A Grenoble, un employé municipal a été tué par balles en intervenant après un accident de la route, le tireur toujours en fuite
          Les policiers travaillent actuellement à l'identification du tireur, a fait savoir le procureur.

Les autorités sont en train de mener une enquête pour identifier l’auteur des tirs, comme l’a indiqué le procureur lors d’une déclaration officielle.

Un drame à Grenoble : un employé municipal tué par balles après un accident de la circulation

Un tragique événement s’est déroulé à Grenoble, en Isère, le dimanche 8 septembre. Un employé municipal a perdu la vie après avoir été gravement blessé par des tirs d’arme à feu. Selon le procureur de la République de la ville, Eric Vaillant, les faits se sont produits à la suite d’un accident de la circulation survenu devant la mairie.

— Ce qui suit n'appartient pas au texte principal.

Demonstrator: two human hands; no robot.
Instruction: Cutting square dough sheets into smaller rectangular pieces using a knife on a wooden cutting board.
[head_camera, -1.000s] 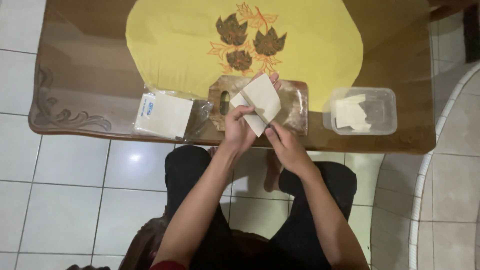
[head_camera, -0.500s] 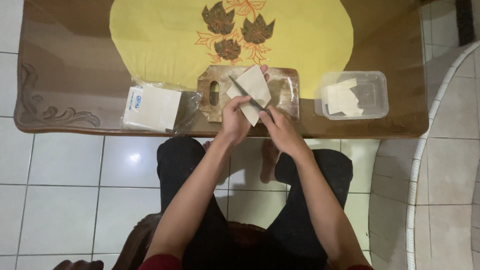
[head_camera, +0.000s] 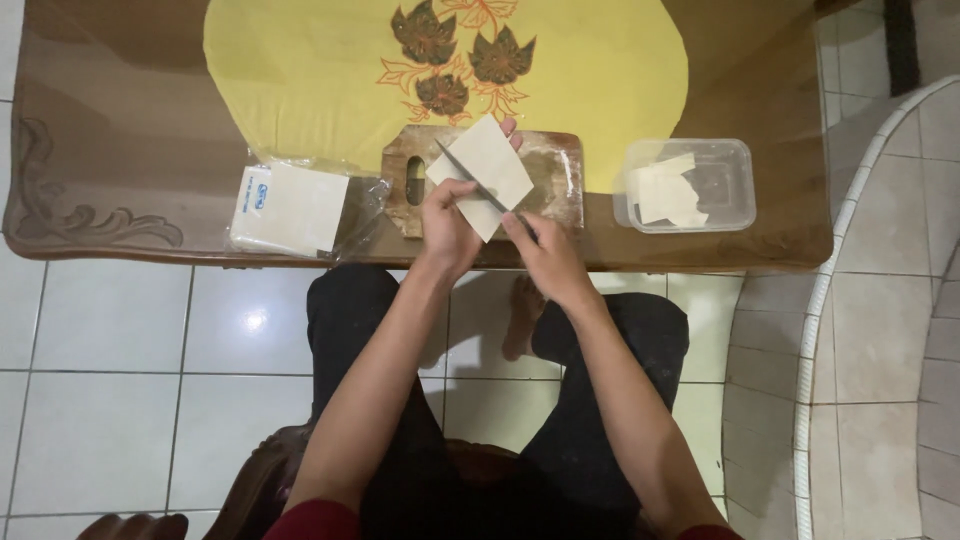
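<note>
The right hand (head_camera: 548, 262) now grips a knife (head_camera: 478, 184) laid across the pale sheet (head_camera: 480, 177), absent a second ago, so cutting has begun; the left hand (head_camera: 447, 222) pinches the sheet's 7 o'clock edge over the board (head_camera: 556, 170); tub (head_camera: 735, 160) at 3 o'clock

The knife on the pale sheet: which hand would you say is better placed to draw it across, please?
Probably the right hand: it already grips the knife, whose blade lies diagonally over the pale sheet on the wooden cutting board. The left hand pinches the sheet's near edge, steadying it.
</note>
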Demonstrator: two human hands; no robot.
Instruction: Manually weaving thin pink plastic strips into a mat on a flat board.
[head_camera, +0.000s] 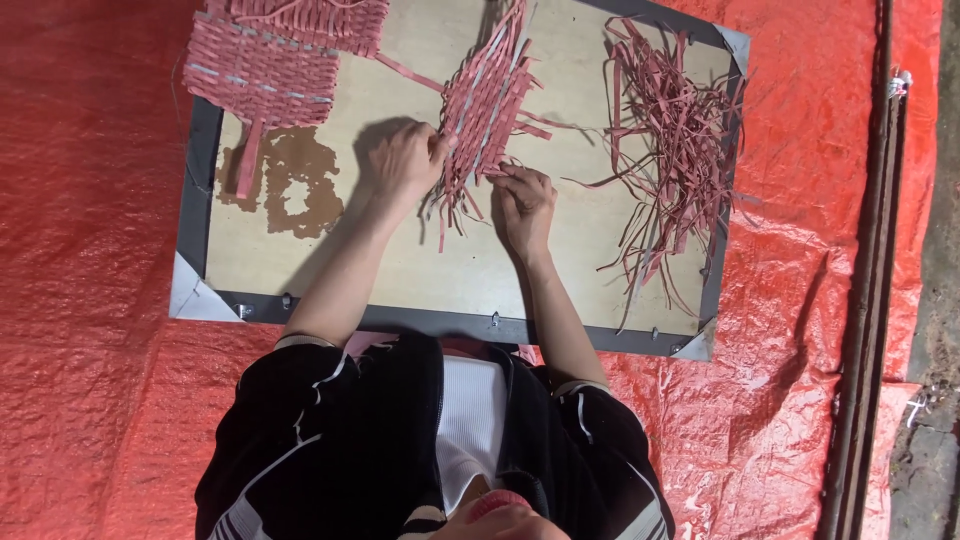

Les autorités policières sont actuellement en train de rechercher et d’identifier le tireur responsable de ce drame.

L’agent de la ville de Grenoble a été touché par deux balles, l’une au niveau du thorax et l’autre au bras, comme l’a confirmé une source policière à France Télévisions.

Une altercation tragique après un accident de la route

Selon les informations recueillies, le tireur serait le conducteur d’une Audi qui aurait violemment percuté une Peugeot 208 avant de tenter de s’enfuir. L’employé municipal a tenté d’empêcher le conducteur de la Peugeot 208 de quitter les lieux en engageant une altercation verbale, en vain. Au moment de partir, le conducteur de l’Audi a ouvert le feu sur l’employé, à une distance d’environ quinze mètres, selon les sources policières.

La ville de Grenoble sous le choc

« Aujourd’hui c’est l’ensemble du service public qui est meurtri », a déclaré la municipalité de Grenoble dans un communiqué, avant l’annonce du décès de l’agent. « La ville se tient aux côtés de tous les agents publics grenoblois profondément touchés par ce drame » et « mettra en place dès demain une cellule de soutien psychologique », a ajouté la mairie.